#### Task to complete
Lines below that include the word "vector" should each be copied.

[Saved entries]
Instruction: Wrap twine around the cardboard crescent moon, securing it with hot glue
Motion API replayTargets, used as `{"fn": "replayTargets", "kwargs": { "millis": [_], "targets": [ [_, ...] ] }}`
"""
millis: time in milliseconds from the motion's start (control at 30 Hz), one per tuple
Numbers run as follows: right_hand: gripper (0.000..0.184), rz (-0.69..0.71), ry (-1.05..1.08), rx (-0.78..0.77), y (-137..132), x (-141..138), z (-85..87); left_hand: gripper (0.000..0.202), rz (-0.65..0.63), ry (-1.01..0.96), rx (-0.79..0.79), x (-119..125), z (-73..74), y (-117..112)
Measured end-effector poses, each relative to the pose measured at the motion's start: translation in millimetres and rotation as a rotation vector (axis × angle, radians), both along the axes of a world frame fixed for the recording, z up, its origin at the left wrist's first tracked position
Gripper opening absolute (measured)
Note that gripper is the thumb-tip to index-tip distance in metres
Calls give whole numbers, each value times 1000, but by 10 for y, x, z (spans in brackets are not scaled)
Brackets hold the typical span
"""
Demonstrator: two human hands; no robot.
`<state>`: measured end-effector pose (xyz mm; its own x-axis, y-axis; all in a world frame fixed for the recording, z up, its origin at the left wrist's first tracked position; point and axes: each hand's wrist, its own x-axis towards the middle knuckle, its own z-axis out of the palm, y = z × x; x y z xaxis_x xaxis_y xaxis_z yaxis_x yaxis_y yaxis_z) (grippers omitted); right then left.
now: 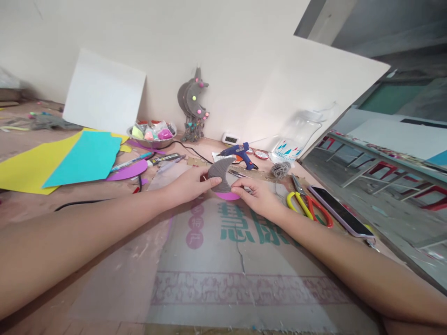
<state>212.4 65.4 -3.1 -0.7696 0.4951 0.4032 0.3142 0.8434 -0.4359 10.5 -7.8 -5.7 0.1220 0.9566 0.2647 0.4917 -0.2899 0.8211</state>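
Note:
Between both hands, above a printed plastic sheet (206, 298), is a grey crescent moon (219, 173) with fine lines across its face, like wound yarn. A purple piece (228, 196) shows behind its lower edge. My left hand (195, 184) grips the moon's left side, thumb on the front. At the lower right tip, the thumb and fingers of my right hand (253, 193) pinch the moon. A blue glue gun (240, 152) lies just behind. Beside it are a ball of grey yarn (280, 170) and scissors (309, 204) with yellow and red handles.
Yellow paper (26, 163) and turquoise paper (85, 158) lie on the left. A metal bowl (153, 141) holds small colourful packets. Grey moon decoration (192, 104) stands against the white wall. At right are a clear jar (296, 135) and a phone (340, 211) near the table edge.

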Motion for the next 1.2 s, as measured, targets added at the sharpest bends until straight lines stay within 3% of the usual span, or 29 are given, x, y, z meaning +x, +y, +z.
{"fn": "replayTargets", "kwargs": {
  "millis": [167, 367, 600, 667, 800, 967, 1200],
  "targets": [
    [17, -56, 74, 214, -18, 30, -11, 34, 48, 3, 2, 11, 7, -14],
    [15, -15, -37, 517, -17, 46, -16, 42, -44, -1, -38, 11, 11, -17],
    [18, 77, -114, 606, -34, 37, -22, 54, 16, -44, -115, 43, 28, -67],
    [17, 94, -112, 599, -40, 34, -16, 52, 28, -70, -119, 49, 23, -69],
    [20, 151, -145, 523, -64, 25, 17, 27, 42, -146, -155, 45, 26, -54],
    [28, 203, -117, 372, -60, 36, 20, 31, 113, -200, -245, 24, 15, -14],
    [23, -103, 102, 34, 53, 6, -55, 36, 19, -293, -242, -8, -97, 56]
  ]
}}
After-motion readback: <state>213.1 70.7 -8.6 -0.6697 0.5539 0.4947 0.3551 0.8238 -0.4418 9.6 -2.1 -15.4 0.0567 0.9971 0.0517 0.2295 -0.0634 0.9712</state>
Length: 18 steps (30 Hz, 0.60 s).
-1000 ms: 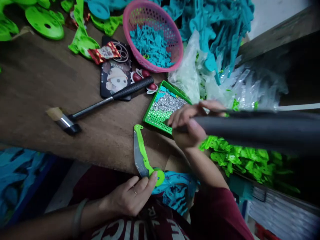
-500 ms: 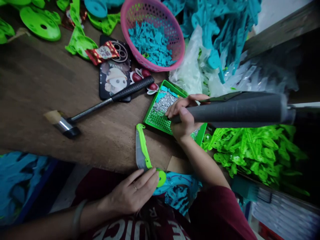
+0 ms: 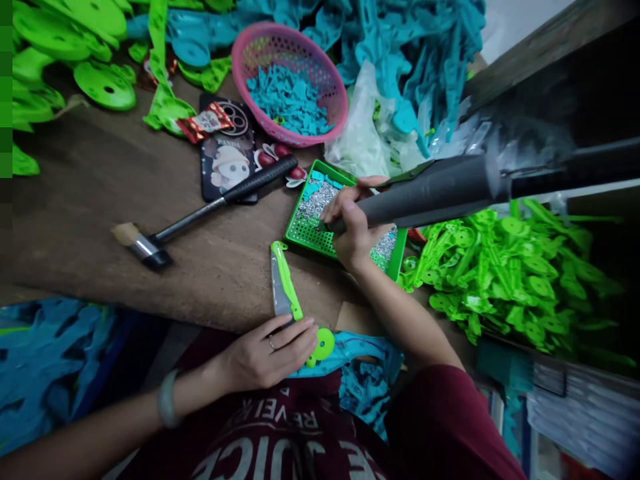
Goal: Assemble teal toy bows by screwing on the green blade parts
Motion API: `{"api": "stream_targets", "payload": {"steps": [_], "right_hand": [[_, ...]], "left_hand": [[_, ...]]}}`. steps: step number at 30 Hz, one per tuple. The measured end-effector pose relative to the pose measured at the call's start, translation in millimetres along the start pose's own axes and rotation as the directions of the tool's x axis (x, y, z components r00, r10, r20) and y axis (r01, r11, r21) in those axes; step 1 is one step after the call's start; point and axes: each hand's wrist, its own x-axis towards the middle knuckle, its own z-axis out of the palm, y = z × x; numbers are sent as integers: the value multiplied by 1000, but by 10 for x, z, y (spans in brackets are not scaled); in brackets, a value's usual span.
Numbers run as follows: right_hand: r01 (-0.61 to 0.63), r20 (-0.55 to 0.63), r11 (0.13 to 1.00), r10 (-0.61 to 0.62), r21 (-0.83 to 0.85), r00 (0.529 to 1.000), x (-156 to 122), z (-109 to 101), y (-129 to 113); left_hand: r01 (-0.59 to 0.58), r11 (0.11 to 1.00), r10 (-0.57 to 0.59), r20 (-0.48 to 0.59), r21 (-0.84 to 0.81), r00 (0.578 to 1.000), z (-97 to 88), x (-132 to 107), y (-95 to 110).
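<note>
My right hand (image 3: 354, 227) is wrapped round a dark grey, tube-shaped power screwdriver (image 3: 433, 189). Its front end points down into a green tray (image 3: 289, 235), where small silver screws (image 3: 317, 200) and blue plastic bits lie. The tool's very tip is hard to make out between the fingers. At the table's front edge, my left hand (image 3: 270, 350) lies over a long green plastic part (image 3: 283, 273) and grips its lower stretch. A grey blade-like piece (image 3: 280, 293) runs along that part, and a round green disc (image 3: 325, 343) shows past the fingertips.
A hammer (image 3: 187, 223) lies on the table, its handle over a panda-printed phone (image 3: 227, 163) with a red wrapped sweet (image 3: 205, 122) on it. Behind is a pink basket (image 3: 340, 100) of blue pieces. Green parts (image 3: 505, 267) are heaped at right, blue parts (image 3: 400, 40) behind.
The view has shifted slightly. My right hand stays over the tray, its screwdriver a little further left and slanting more, rear end higher in view. My left hand keeps its hold on the green part.
</note>
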Motion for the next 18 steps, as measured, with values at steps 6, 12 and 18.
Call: {"api": "stream_targets", "payload": {"steps": [6, 12, 18], "right_hand": [[-84, -18, 992, 83, -96, 996, -17, 3, 77], [-28, -57, 999, 27, -21, 998, 41, 19, -371], [-227, 98, 967, 238, -113, 966, -715, -203, -1625]], "left_hand": [[16, 1000, -16, -39, -19, 999, 39, 9, -18], [22, 999, -24, -51, -45, 998, 62, 15, -27], [28, 997, -32, -53, -72, 998, 66, -11, -41]]}}
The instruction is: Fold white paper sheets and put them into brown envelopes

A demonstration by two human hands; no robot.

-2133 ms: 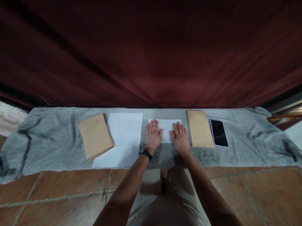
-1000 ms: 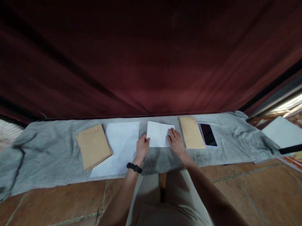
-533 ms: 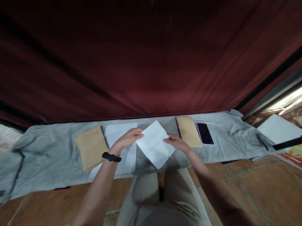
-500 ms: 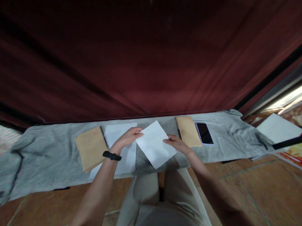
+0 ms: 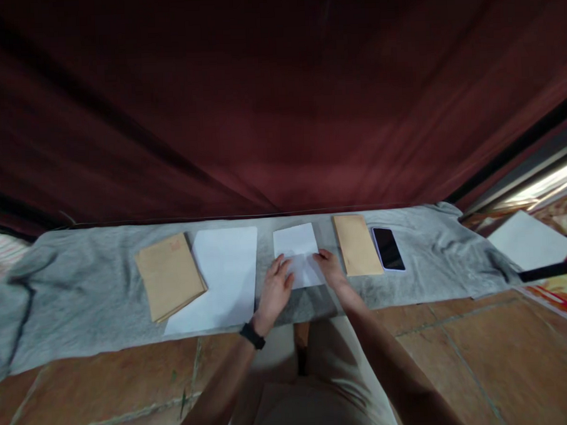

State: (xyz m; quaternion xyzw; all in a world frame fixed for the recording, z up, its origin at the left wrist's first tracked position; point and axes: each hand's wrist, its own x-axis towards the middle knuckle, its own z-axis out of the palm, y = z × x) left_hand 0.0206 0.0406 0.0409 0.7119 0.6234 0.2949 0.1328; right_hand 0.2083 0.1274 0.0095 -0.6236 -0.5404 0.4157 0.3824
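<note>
A white sheet of paper [image 5: 298,242] lies in the middle of the grey cloth, with a crease across it and its near half in shadow. My left hand [image 5: 274,290], a black band on its wrist, rests at the paper's left edge, fingers apart and fingertips on the sheet. At the opposite edge, my right hand [image 5: 331,268] has its fingers closed on the paper's right side. Left of my left hand is a stack of white paper [image 5: 227,271]. Brown envelopes [image 5: 169,274] overlap that stack's left side.
Right of my right hand lie more brown envelopes [image 5: 358,245] and a phone [image 5: 388,249]. Grey cloth [image 5: 96,277] covers the long narrow surface. A dark red curtain [image 5: 280,144] hangs along its far edge. A white sheet-like object [image 5: 531,240] sits at far right.
The tilted sheet has come down onto the cloth, turned square to me, and now looks folded and smaller. My left hand has moved right and nearer, its grip loosened.
</note>
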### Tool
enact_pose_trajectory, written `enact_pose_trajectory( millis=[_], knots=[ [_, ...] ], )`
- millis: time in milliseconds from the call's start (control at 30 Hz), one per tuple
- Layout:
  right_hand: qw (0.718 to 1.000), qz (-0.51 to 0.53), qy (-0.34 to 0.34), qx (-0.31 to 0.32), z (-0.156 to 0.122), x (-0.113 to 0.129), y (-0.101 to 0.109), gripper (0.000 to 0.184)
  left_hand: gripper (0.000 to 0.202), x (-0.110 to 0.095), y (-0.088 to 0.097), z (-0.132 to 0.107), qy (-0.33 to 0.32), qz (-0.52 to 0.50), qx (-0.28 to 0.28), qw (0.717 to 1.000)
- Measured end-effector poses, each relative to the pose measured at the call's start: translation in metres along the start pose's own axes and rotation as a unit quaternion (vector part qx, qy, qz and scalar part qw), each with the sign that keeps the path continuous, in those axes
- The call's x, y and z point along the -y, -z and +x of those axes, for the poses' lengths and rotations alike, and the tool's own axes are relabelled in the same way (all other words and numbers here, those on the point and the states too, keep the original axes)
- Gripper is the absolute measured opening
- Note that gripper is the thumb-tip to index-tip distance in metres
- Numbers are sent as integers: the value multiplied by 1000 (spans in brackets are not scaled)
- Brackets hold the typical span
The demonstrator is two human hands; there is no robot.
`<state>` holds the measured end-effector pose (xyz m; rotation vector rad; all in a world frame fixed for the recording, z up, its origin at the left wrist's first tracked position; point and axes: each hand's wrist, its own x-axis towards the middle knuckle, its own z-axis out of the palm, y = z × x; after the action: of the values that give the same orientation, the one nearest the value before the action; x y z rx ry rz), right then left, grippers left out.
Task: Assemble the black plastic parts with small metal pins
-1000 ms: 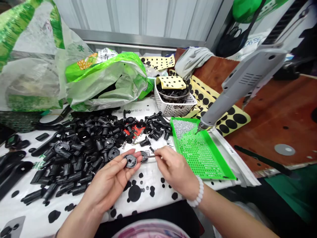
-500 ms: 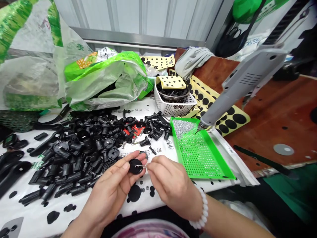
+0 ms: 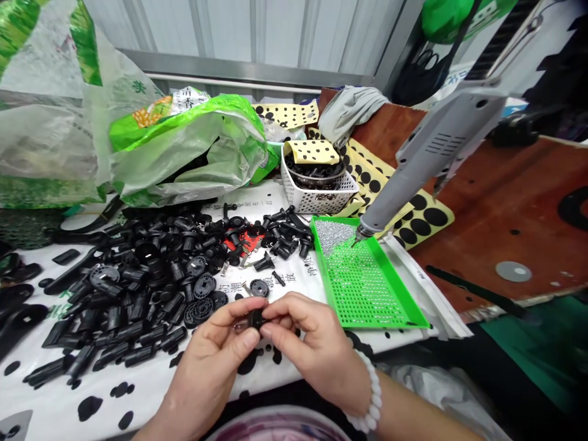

#### Solution below
Measured end-effector poses, each relative to the pose measured at the motion's start: translation in millimetres and rotation as a rotation vector (axis × angle, radians), both along the axes of a world frame fixed for the recording, z up, its origin at the left wrist's first tracked position
- Measured end-effector poses, each relative to the pose measured at the call's start: translation in metres along the start pose's own axes and rotation as a unit quaternion (vector part qx, qy, qz and scalar part qw), each with the sign that keeps the path continuous, in those axes
`<state>` holds the measured end-effector pose (xyz m; rotation vector rad; all in a world frame fixed for the recording, z up, its origin at the left wrist's first tracked position; point and axes: each hand's wrist, its own x-axis towards the middle knuckle, its own z-axis out of the palm, y = z × x; after the action: of the values that give the same orientation, the one nearest the value before the action; x y z rx ry rz), right then left, grippers left out.

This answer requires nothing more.